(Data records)
========================
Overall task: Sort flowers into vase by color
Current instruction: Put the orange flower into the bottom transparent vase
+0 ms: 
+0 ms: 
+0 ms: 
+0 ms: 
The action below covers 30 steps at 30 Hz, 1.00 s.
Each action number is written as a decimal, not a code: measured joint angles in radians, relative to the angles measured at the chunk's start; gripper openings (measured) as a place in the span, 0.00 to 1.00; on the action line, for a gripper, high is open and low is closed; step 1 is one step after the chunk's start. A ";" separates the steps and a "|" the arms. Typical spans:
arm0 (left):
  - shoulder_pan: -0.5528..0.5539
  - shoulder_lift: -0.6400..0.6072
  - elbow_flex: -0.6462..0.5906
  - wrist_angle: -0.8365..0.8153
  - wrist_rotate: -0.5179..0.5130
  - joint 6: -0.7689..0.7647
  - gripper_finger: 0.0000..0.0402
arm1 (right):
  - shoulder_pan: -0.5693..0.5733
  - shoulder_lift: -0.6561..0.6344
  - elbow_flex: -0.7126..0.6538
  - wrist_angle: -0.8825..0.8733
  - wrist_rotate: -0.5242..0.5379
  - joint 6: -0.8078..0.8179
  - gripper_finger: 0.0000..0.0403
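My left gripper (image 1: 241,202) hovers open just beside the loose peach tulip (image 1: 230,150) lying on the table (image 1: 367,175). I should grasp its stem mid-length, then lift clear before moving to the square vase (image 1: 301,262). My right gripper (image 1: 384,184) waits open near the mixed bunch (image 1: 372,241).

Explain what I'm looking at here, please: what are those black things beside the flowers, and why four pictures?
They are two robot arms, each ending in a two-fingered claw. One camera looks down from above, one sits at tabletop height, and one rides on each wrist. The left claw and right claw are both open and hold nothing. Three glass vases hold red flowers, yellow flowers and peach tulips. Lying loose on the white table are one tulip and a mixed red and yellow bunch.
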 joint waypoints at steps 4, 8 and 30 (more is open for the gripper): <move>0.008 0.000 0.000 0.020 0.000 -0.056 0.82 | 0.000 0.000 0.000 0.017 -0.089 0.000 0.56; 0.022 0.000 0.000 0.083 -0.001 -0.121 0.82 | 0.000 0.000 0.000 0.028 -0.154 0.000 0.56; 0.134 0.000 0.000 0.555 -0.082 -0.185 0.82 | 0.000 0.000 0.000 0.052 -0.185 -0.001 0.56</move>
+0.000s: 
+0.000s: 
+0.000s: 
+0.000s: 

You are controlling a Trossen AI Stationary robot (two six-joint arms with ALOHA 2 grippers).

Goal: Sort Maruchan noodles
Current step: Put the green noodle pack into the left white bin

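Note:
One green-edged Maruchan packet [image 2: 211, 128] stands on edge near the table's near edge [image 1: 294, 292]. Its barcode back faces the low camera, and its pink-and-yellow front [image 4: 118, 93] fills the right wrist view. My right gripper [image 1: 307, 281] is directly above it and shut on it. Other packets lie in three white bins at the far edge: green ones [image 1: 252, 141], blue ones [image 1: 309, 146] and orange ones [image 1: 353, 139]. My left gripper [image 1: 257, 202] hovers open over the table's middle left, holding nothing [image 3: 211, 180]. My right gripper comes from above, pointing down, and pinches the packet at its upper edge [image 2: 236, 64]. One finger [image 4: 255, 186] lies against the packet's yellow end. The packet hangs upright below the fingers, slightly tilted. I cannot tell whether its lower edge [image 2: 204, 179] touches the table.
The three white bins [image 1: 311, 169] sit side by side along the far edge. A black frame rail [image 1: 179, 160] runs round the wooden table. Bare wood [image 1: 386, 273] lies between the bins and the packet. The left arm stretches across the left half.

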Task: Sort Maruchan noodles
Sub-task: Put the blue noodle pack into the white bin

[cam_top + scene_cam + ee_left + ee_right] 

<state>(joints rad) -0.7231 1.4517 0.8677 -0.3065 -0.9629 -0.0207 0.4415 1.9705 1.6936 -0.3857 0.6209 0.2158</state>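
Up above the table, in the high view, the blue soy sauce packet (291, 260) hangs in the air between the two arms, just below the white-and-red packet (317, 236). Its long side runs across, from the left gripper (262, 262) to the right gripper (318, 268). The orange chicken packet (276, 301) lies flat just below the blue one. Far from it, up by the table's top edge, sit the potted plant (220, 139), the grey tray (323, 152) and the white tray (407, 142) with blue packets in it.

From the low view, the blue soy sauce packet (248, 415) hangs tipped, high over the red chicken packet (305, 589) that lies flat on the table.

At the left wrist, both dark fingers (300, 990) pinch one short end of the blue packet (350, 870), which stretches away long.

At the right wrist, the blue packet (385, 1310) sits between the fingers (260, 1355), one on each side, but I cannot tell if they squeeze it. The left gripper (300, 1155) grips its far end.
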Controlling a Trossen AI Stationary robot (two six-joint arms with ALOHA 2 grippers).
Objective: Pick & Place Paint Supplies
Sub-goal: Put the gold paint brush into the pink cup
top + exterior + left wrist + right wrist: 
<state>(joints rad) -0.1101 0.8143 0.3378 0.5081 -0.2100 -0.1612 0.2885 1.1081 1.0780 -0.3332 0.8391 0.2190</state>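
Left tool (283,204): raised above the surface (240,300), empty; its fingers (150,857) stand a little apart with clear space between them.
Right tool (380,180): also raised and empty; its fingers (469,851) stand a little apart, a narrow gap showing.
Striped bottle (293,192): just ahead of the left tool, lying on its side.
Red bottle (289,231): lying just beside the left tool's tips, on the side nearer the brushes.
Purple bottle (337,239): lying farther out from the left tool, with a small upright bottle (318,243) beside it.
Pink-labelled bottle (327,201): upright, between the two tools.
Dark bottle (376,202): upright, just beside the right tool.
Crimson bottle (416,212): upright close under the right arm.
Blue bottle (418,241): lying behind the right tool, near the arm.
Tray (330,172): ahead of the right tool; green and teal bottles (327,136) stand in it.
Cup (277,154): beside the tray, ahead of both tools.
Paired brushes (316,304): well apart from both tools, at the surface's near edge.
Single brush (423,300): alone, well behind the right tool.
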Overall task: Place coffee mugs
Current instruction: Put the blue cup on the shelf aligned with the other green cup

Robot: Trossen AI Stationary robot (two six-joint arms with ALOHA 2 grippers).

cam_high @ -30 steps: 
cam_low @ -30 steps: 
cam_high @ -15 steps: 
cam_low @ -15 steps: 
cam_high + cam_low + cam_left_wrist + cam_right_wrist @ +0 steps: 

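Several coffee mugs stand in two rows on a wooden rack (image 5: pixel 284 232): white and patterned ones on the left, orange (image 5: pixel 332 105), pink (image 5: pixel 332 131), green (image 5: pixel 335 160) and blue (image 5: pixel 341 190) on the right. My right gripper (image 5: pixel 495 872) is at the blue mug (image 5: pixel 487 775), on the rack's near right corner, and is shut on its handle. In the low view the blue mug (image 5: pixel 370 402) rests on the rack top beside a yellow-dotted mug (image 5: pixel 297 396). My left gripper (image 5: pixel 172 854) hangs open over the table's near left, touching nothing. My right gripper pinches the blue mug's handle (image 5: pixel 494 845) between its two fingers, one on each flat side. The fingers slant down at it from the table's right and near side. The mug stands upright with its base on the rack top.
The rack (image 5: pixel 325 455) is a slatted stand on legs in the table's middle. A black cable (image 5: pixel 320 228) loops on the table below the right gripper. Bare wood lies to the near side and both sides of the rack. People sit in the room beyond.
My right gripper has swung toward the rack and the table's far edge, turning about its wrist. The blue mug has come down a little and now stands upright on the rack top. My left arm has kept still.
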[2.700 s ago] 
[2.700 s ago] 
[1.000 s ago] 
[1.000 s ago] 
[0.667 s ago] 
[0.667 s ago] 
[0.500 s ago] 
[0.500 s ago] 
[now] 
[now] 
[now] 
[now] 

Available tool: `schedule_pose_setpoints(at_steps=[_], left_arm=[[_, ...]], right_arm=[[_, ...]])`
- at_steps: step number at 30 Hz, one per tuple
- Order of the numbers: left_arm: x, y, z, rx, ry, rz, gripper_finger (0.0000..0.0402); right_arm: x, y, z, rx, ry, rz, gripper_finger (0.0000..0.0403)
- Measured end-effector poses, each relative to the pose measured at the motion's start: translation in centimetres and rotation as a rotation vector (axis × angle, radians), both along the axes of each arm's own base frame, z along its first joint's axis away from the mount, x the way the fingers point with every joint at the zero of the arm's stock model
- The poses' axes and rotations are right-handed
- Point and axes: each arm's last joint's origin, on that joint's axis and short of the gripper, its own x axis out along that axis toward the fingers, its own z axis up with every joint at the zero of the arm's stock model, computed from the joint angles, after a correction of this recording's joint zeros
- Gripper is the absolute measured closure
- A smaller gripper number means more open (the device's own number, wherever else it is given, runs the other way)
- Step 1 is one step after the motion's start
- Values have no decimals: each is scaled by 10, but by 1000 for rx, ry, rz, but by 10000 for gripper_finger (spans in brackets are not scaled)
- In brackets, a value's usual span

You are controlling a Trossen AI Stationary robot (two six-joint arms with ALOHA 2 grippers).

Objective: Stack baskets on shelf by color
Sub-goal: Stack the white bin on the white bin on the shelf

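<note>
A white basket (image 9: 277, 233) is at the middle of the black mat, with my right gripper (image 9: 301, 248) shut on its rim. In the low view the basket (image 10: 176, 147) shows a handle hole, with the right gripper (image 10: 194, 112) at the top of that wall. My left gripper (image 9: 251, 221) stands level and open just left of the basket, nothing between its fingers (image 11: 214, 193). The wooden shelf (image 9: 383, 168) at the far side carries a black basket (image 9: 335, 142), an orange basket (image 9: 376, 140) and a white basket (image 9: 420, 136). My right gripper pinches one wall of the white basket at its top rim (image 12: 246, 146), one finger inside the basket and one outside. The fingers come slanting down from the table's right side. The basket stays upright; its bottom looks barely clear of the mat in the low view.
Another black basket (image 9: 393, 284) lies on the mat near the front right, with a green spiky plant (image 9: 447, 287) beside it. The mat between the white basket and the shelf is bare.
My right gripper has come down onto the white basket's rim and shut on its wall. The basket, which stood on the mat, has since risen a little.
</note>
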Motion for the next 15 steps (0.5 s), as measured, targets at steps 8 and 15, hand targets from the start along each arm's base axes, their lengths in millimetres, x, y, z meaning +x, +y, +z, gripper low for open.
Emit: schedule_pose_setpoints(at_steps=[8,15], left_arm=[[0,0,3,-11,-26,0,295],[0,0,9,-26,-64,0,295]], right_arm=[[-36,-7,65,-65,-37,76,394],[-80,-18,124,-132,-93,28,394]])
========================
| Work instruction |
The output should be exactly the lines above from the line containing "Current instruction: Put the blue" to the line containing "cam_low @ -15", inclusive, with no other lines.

| Solution to this task |
Current instruction: Put the blue cup on the shelf aligned with the other green cup

Robot: Trossen AI Stationary robot (two six-joint arms with ALOHA 2 grippers).

cam_high @ -30 steps: 
cam_low @ -30 steps: 
cam_high @ -15 steps: 
cam_low @ -15 steps: 

Nothing more remains to be done for this exercise.